Note   NDIS 5. x has been deprecated and is superseded by NDIS 6. x. For new NDIS driver development, see Network Drivers Starting with Windows Vista. For information about porting NDIS 5. x drivers to NDIS 6. x, see Porting NDIS 5.x Drivers to NDIS 6.0.

A surprise removal occurs when a user removes a NIC from a running system without notifying the system beforehand through the user interface (UI).

Miniport drivers for Microsoft Windows XP and later versions should be able to handle surprise removals. In particular, NDIS miniport drivers with a WDM lower edge should be able to handle such events. If an NDIS-WDM miniport driver does not handle a surprise removal, any pending IRPs that the miniport driver sent to the underlying bus driver before the surprise removal cannot be completed.

For Windows XP and later versions, a miniport driver (such as a miniport driver with a WDM lower edge) that does not control hardware directly, should set the NDIS_ATTRIBUTE_SURPRISE_REMOVE_OK attribute flag when calling NdisMSetAttributesEx. Setting this flag prevents a warning from being displayed when a user performs a surprise removal of a NIC. A miniport driver that cannot handle a surprise removal should not set this flag.
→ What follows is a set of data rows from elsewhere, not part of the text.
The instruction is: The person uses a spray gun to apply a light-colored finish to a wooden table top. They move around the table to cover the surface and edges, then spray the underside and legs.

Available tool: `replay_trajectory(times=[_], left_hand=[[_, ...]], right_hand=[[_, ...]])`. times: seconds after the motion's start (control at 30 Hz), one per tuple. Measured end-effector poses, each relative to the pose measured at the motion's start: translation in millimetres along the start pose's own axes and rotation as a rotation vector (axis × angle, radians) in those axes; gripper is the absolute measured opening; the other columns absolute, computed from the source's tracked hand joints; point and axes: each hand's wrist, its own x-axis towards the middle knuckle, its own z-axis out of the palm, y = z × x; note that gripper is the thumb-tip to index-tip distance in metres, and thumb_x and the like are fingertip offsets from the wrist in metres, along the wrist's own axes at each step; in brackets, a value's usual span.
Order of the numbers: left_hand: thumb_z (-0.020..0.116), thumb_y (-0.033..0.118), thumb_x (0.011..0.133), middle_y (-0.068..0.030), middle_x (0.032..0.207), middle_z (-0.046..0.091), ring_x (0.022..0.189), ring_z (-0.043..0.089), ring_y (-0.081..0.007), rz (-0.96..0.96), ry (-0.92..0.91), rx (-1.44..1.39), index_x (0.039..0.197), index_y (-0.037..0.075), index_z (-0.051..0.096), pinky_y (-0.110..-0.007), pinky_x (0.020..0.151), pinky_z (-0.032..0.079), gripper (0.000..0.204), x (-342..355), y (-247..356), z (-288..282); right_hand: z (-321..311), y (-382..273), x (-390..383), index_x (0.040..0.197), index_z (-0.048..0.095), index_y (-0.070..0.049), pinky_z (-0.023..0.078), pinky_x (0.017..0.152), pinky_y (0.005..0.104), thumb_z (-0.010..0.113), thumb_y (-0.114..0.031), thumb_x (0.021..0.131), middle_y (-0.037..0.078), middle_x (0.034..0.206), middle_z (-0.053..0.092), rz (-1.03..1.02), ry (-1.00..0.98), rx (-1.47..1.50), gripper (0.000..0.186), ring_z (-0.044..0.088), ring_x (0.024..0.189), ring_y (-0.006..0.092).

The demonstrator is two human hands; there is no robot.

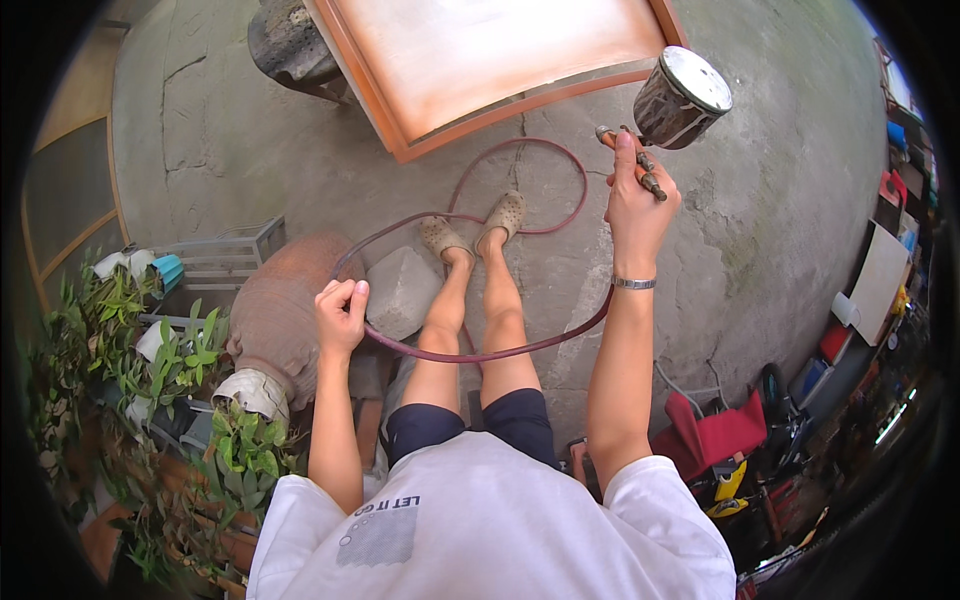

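Observation:
A paint spray gun (640,165) with a round, paint-stained cup (682,98) is gripped in my right hand (643,205), raised at the right. My left hand (342,308) is closed around a dark red air hose (470,356). From there the hose sags across in front of my legs toward my right wrist, and another stretch loops over the floor by my feet. Ahead of me is a framed panel (500,45), white in the middle and orange-brown along its edges. The spray gun's cup overlaps the panel's near right corner in view.
To my left, a large clay jar (285,300) lies beside a pale stone block (400,290) and leafy potted plants (190,360). A dark, worn stand (290,45) is at the panel's left. Red cloth (715,440), tools and clutter line the right side.

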Motion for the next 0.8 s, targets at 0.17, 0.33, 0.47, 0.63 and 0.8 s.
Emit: replay_trajectory(times=[0.17,0.33,0.47,0.63,0.8], left_hand=[[0.067,0.012,0.095,-0.0141,0.059,0.039,0.057,0.037,-0.0247,-0.005,-0.035,0.016,0.066,-0.002,0.043,-0.039,0.056,0.031,0.040,12.5,24.8,16.6],[0.067,0.012,0.095,-0.0128,0.058,0.039,0.057,0.037,-0.0237,-0.004,-0.052,0.030,0.066,-0.001,0.042,-0.038,0.056,0.031,0.040,20.1,44.0,35.6],[0.067,0.012,0.095,-0.0116,0.058,0.039,0.057,0.037,-0.0231,-0.018,-0.075,0.016,0.065,0.000,0.042,-0.038,0.055,0.031,0.040,27.6,61.1,49.7],[0.068,0.012,0.094,-0.0116,0.058,0.038,0.057,0.038,-0.0231,-0.019,-0.078,0.020,0.065,0.000,0.042,-0.038,0.055,0.031,0.040,30.0,68.8,61.8],[0.068,0.011,0.094,-0.0119,0.058,0.038,0.057,0.038,-0.0236,-0.016,-0.079,0.055,0.065,0.000,0.043,-0.038,0.056,0.031,0.040,29.8,69.1,63.7]], right_hand=[[-22.9,26.2,53.4,0.093,0.083,-0.003,0.042,0.053,0.0283,0.069,-0.043,0.100,0.004,0.053,0.056,0.014,0.081,-0.007,0.043,0.053,0.053,0.0096],[-47.5,39.6,102.5,0.093,0.083,-0.005,0.039,0.046,0.0282,0.068,-0.043,0.100,0.001,0.052,0.056,0.047,0.157,0.003,0.041,0.052,0.047,0.0096],[-72.2,52.3,138.0,0.098,0.083,-0.006,0.037,0.042,0.0286,0.067,-0.043,0.101,0.000,0.052,0.055,0.071,0.215,0.019,0.041,0.051,0.042,0.0093],[-94.4,65.0,157.0,0.099,0.082,-0.005,0.039,0.040,0.0279,0.064,-0.044,0.102,0.002,0.060,0.060,0.025,0.383,0.010,0.043,0.050,0.042,0.0086],[-101.1,62.2,125.9,0.100,0.081,-0.003,0.035,0.036,0.0245,0.065,-0.047,0.102,0.002,0.063,0.062,0.114,0.207,0.047,0.047,0.048,0.040,0.0074]])
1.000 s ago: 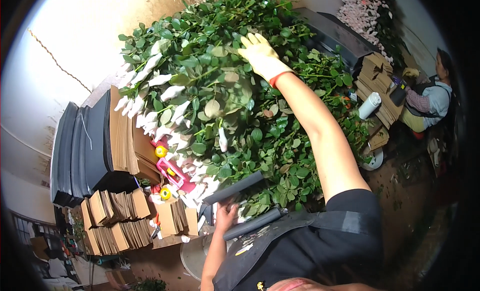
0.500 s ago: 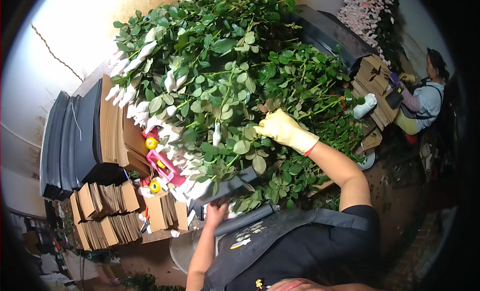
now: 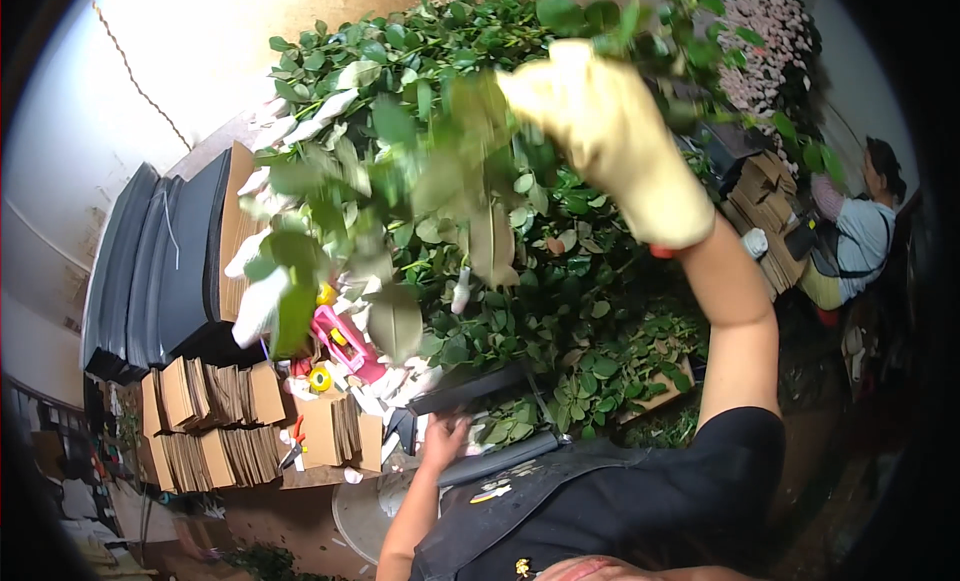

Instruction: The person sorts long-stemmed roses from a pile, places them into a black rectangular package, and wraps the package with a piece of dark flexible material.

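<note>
Raised over a big heap of leafy rose stems (image 3: 600, 241), my right hand (image 3: 600, 131) wears a pale yellow glove. Its fingers are closed round a leafy rose stem, blurred by motion. Leaves of that stem spread to both sides of the glove, and a white-sleeved bud (image 3: 262, 306) hangs at its lower left end. My bare left hand (image 3: 443, 439) is low at the table's near edge, beside a dark ridged trough (image 3: 470, 389). Its fingertips are too unclear to tell whether it grips anything.
Dark padded boards (image 3: 190, 251) and folded cardboard (image 3: 215, 421) stand at the left. Near them lie a pink tape dispenser (image 3: 345, 336), a yellow tape roll (image 3: 320, 379) and orange-handled pliers (image 3: 296, 441). A person (image 3: 855, 221) works at the far right by pink sleeved flowers (image 3: 765, 56).
My right hand has risen from the heap, lifting a leafy rose stem up toward me. My left hand has shifted slightly right and stays by the trough.
</note>
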Demonstrator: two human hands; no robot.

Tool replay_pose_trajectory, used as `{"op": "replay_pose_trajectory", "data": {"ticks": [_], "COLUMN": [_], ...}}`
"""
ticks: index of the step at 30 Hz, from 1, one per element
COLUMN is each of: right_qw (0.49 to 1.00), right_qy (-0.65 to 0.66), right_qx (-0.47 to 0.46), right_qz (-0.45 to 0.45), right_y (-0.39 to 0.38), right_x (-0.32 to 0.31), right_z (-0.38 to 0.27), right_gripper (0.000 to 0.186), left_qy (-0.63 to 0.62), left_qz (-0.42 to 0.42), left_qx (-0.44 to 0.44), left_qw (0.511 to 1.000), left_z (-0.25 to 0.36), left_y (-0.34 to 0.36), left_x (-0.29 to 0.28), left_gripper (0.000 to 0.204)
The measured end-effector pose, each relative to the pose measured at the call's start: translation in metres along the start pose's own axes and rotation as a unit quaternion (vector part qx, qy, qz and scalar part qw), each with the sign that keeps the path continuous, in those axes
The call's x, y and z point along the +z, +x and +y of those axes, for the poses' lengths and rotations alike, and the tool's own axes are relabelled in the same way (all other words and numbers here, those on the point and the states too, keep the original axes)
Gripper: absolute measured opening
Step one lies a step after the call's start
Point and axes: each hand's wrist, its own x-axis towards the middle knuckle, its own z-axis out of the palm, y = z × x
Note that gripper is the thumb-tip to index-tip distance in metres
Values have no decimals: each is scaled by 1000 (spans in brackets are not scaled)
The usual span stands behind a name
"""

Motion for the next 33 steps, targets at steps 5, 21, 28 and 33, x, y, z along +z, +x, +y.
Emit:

A miniport driver that supports surprise removal should itself attempt to detect a surprise removal during normal operations--outside the context of MiniportPnPEventNotify. After a NIC is removed, an attempt to read a NIC's I/O ports typically results in return values that have all bits set to one. If a miniport driver reads such a value, it should check for the presence of the hardware with a more conclusive test. For example, the miniport driver could write a value to an I/O port and then try to read the value from that port. The miniport driver could also check for valid values in the NIC's I/O registers. Detecting a surprise removal in such a way prevents the miniport driver from hanging in an infinite loop when it attempts to read a removed NIC's registers. A miniport driver that hangs in this way cannot respond when NDIS calls the driver's MiniportPnPEventNotifyfunction.